Evaluating Explainability Methods in the Context of Predictive Process Monitoring

Ulm University

PhD defense, Ghada Elkhawaga, Ulm, Germany, Date: 17.July 2024, Time: 09:00, Room: O29/2006

Predictive Process Monitoring (PPM) emerged as a value-adding use case of process mining. Capitalizing on the recent advances and growing adoption of machine learning techniques, PPM takes business process-related data (i.e., event logs) as input and utilizes machine learning techniques to train predictive models. At runtime, the trained models generate predictions about the future of currently executed processes. Examples of the predictions involve the next steps that will be executed, the resource that will be executing a particular upcoming step, performance-related information (e.g., the remaining time until the end of
the execution), and the outcome of an ongoing execution.

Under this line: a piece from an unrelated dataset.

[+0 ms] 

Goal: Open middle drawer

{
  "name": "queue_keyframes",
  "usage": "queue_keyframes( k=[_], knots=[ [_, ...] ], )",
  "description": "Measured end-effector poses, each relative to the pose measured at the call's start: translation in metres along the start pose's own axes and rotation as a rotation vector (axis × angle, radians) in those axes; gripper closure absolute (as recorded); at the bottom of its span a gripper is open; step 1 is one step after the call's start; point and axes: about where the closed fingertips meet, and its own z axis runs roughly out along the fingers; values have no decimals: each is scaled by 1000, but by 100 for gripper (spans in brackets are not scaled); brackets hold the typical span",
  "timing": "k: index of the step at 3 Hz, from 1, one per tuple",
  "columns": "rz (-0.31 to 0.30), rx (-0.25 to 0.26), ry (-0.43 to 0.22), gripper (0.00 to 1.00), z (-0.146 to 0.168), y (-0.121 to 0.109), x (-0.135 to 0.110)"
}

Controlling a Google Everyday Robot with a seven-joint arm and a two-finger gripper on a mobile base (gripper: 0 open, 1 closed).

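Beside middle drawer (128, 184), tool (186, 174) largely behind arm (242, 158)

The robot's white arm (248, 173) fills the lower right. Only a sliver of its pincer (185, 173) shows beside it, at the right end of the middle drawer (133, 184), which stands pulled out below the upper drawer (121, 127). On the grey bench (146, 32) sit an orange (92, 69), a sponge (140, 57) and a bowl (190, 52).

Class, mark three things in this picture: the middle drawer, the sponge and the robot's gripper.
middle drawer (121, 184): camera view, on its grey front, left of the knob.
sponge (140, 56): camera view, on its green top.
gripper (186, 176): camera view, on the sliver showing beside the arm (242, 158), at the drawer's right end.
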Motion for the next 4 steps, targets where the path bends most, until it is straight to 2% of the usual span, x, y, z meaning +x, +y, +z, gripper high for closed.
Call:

Performance improvements in machine learning techniques do not usually come for free. Notions of complexity and opaqueness are common labels of machine learning-based models. Having the business process stakeholders at the center of focus in PPM necessitates mitigating the consequences of the opaqueness associated with complex predictive models. Explainability tends to increase trust in the generated predictions and boost human interaction with predictive models as a result of increased understanding and transparency.
Furthermore, explanations may be utilized to uncover potential problems resulting from the
training of a predictive model on biased data and improve the performance of the predictive
model. Several eXplainable Artificial Intelligence (XAI) methods have been proposed, but
the right mechanisms to evaluate their application should be in place in order to apply them.
However, evaluating XAI in the context of PPM is a difficult task, due to the lack of a shared
and accepted definition of explainability and its associated characteristics and evaluation
criteria.

The contributions of this thesis include an analysis framework designed to systematically investigate the implications of applying different PPM techniques on explainability from different perspectives. As a second contribution, an approach to evaluate global explainability methods is proposed. This approach analyzes the consistency of explanations when compared with data-related facts extracted from business process data. As a final contribution, the thesis introduces an approach to assess the interpretability of explanations produced for specific predictions. In particular, the proposed approach considers rule-based explanations according to different interpretability-related criteria. The thesis further discusses the results and lessons learned using a number of experiments that follow different settings. As a merit of this research, all contributions were validated from a PPM perspective based on real-life process-related data.